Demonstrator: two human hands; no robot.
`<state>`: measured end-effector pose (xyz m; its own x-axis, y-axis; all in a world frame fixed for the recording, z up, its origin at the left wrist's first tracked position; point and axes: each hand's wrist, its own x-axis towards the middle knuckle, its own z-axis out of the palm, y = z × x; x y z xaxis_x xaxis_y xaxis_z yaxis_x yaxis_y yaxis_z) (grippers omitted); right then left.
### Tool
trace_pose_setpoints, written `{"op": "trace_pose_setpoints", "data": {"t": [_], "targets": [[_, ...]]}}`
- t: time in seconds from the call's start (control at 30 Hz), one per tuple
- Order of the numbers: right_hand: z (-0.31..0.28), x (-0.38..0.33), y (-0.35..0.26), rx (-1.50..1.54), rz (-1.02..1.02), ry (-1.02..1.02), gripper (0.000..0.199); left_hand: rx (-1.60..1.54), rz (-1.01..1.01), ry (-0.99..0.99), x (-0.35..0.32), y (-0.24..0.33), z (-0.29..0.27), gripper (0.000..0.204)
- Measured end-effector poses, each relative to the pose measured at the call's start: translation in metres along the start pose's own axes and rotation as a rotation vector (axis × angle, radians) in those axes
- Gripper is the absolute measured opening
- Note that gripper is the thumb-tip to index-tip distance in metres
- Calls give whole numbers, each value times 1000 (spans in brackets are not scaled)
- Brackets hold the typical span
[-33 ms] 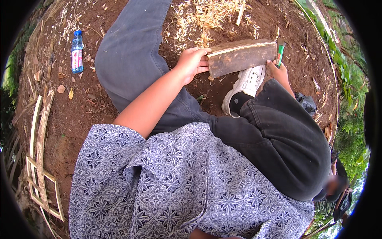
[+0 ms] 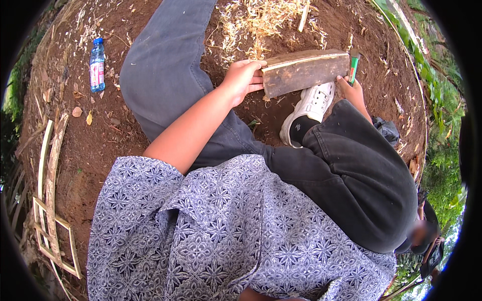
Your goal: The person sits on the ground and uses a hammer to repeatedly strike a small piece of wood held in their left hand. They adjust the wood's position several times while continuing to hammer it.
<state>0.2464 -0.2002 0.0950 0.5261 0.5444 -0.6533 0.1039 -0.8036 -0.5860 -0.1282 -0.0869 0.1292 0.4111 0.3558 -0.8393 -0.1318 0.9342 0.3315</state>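
A thick wooden block [image 2: 306, 75], dark brown on its near face with a pale strip along the upper edge, is held crosswise over the ground. At its left end my left hand [image 2: 241, 83] grips it, thumb on top and fingers along the side and underneath. My right hand [image 2: 352, 92] holds the lower right corner, partly hidden by my raised knee. Just beyond that end is a tool with a green handle [image 2: 354, 69]; its kind is not clear. Below the block is my white shoe [image 2: 316, 103].
Pale wood shavings [image 2: 256, 22] lie beyond the block. A blue-capped bottle [image 2: 97, 67] stands or lies at the left, above long wooden strips and a small frame [image 2: 75, 251]. A black plastic bag [image 2: 385, 131] is by my right knee. Another person [image 2: 422, 236] is at the far right.
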Motion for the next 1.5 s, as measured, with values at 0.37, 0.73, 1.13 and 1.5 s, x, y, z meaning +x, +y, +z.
{"op": "trace_pose_setpoints", "data": {"t": [0.37, 0.73, 1.13, 1.5], "targets": [[-7, 8, 17, 14, 22, -29, 28, -18, 35, -31, 9, -10, -6, 24], [-5, 0, 5, -24, 26, -31, 25, 76, 56, -1, 5, -10, -1, 41], [-8, 5, 8, -61, 8, -33, 28, 657, 399, 44, 15, -25, -7, 45], [-12, 12, 16, -56, 5, -65, 31, 1187, 560, 19, 5, -14, -9, 45]]}}
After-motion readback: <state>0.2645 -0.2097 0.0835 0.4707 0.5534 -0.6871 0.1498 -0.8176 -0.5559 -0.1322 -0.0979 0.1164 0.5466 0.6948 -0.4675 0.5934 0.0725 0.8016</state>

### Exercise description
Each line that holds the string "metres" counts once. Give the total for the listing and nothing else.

### Your solution
2